▶ _Problem requirements_
Say how many lines in the listing below contain the word "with". Give the number alone.

▶ _Recorded information_
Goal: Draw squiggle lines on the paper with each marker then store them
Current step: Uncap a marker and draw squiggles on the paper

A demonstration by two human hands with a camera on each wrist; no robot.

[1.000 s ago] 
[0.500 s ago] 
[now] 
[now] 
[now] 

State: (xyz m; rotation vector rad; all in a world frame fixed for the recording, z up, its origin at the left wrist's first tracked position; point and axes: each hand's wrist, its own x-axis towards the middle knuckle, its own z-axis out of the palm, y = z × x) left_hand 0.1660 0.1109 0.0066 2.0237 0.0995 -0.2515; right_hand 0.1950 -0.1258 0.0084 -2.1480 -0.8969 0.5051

▶ _Task response_
2